#### [What is needed]
Set down without change every line from the line that contains "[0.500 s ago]" through the end of the listing, and only those lines. No pictures.

#### [Data shown]
- - -

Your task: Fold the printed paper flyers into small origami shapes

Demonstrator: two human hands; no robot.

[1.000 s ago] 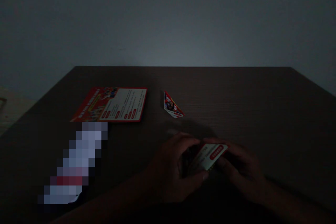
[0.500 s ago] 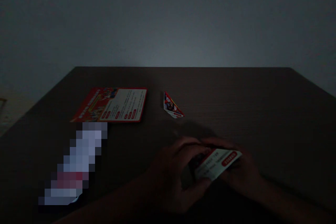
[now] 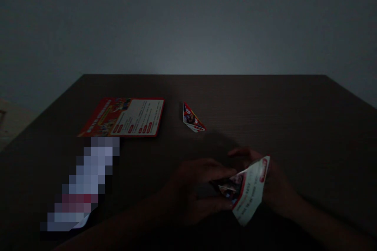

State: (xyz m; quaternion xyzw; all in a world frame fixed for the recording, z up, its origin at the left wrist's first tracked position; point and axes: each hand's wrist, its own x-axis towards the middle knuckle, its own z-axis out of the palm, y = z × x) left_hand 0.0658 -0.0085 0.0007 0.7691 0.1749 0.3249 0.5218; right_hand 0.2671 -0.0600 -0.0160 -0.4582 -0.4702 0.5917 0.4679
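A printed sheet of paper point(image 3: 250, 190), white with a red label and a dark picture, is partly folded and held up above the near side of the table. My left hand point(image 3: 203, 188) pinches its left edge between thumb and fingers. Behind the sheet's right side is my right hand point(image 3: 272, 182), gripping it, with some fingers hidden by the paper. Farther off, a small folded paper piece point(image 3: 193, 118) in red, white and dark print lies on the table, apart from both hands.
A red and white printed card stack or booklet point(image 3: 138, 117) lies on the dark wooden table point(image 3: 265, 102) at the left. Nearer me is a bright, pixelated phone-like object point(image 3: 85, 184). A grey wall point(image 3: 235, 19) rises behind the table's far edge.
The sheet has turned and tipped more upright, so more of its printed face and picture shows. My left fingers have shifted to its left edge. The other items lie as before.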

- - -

#### [Output of the exercise]
[0.500 s ago] 
[now] 

State: (xyz m; quaternion xyzw; all in a world frame fixed for the recording, z up, its origin at the left wrist's first tracked position; point and axes: each hand's wrist, its own x-axis towards the middle knuckle, its own z-axis out of the palm, y = z × x) left_hand 0.0658 -0.0085 0.0007 0.7691 0.1749 0.3249 0.5218; right_hand 0.2671 -0.0600 -0.0160 -0.4582 -0.4702 0.5917 0.4679
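A printed sheet of paper point(image 3: 250, 190), white with a red label and a dark picture, is partly folded and held up above the near side of the table. My left hand point(image 3: 203, 188) pinches its left edge between thumb and fingers. Behind the sheet's right side is my right hand point(image 3: 272, 182), gripping it, with some fingers hidden by the paper. Farther off, a small folded paper piece point(image 3: 193, 118) in red, white and dark print lies on the table, apart from both hands.
A red and white printed card stack or booklet point(image 3: 138, 117) lies on the dark wooden table point(image 3: 265, 102) at the left. Nearer me is a bright, pixelated phone-like object point(image 3: 85, 184). A grey wall point(image 3: 235, 19) rises behind the table's far edge.
The sheet has turned and tipped more upright, so more of its printed face and picture shows. My left fingers have shifted to its left edge. The other items lie as before.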

Work on this exercise is finished, so nothing remains.